The company has warned of thousands of job losses in the coming years, and has announced plans to shut 90 per cent of its offices.
Jansen has also begun to sell off non-core parts of the business, and in July secured the sale of its London headquarters for £210m.
The telecoms stalwart has also revamped its logo, and last month announced its return to the UK high street, as Jansen pursues his plan to restore its status as a “national champion”.
The radical turnaround strategy already appears to have impressed investors, with shares recovering from their lows in August last year.
Earlier this year Jansen presented his full-fibre strategy to No 10 amid fears the government’s plan to roll out the new network by 2025 could be hampered by tough regulation.
The government has since pledged to invest £5bn in full-fibre. However, the latest figures from Ofcom showed the new network has so far reached just eight per cent of UK premises.
Today Jansen said that whoever wins the 12 December general election, he was confident full-fibre rollout should be their biggest priority.
“I hope that fibre-ing up the nation will be high up the list of priorities of whoever is in power,” he said.
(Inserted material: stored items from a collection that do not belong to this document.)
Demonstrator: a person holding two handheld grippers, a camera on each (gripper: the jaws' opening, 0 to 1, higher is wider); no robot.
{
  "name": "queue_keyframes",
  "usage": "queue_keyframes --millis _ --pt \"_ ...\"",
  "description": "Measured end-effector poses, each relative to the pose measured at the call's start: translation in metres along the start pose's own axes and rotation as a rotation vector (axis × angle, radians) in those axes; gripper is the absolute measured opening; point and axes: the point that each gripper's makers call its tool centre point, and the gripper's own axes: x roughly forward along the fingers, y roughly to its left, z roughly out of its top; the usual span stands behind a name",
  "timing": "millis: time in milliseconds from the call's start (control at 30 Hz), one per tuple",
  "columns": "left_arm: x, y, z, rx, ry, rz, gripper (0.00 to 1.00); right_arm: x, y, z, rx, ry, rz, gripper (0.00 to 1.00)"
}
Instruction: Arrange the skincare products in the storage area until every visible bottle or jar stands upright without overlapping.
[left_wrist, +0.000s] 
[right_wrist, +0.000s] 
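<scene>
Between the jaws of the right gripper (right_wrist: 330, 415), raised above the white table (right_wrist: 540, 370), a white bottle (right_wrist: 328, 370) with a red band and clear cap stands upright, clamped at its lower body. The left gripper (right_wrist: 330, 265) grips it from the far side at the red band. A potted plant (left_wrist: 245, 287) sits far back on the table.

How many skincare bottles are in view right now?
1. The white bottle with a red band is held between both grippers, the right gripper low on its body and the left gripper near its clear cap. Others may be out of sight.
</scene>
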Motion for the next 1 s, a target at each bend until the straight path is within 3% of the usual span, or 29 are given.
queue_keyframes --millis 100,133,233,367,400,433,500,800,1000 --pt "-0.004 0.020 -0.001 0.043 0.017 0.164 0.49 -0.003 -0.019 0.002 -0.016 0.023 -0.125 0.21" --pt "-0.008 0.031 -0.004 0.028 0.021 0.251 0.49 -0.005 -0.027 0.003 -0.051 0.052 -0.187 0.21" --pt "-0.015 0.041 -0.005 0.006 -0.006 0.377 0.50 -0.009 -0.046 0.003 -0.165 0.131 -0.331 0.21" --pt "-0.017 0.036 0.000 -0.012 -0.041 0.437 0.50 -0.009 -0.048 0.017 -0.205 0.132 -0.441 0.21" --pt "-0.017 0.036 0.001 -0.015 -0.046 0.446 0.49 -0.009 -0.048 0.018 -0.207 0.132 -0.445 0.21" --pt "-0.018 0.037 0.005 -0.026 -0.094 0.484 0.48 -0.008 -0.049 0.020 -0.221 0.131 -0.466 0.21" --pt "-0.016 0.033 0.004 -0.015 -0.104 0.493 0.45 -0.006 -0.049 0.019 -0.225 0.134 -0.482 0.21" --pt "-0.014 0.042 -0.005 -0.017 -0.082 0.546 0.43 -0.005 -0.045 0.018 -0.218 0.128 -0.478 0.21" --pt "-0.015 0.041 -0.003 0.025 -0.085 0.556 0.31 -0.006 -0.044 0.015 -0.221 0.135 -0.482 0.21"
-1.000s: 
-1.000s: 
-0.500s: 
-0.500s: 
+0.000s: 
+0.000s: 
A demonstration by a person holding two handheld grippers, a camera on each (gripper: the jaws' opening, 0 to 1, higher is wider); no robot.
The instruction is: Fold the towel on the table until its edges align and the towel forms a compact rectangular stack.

“I would really like whoever’s in the seat in Downing Street to prioritise [that] and get it done as quickly as possible.”
What BT said
Chief executive Philip Jansen said:
BT delivered results in line with our expectations for the second quarter and first half of the year, and we remain on track to meet our outlook for the full year.
“We’ve invested to strengthen our competitive position. We’ve accelerated our 5G and FTTP rollouts, introduced an enhanced range of product and service initiatives for both consumer and business segments, and announced price and technology commitments to deliver fair, predictable and competitive pricing for customers.
“Openreach is significantly accelerating its pace of FTTP build and is now passing a home or business every 26 seconds. Openreach announced a further 29 locations in its build plan to reach 4m premises by March 2021, and we continue to make positive progress with Government and Ofcom on the enablers to stimulate further investment in full fibre.
“We continue to make progress on the BT modernisation agenda, delivering over £1.1bn in annualised cost savings, and announcing locations in our Better Workplace Programme.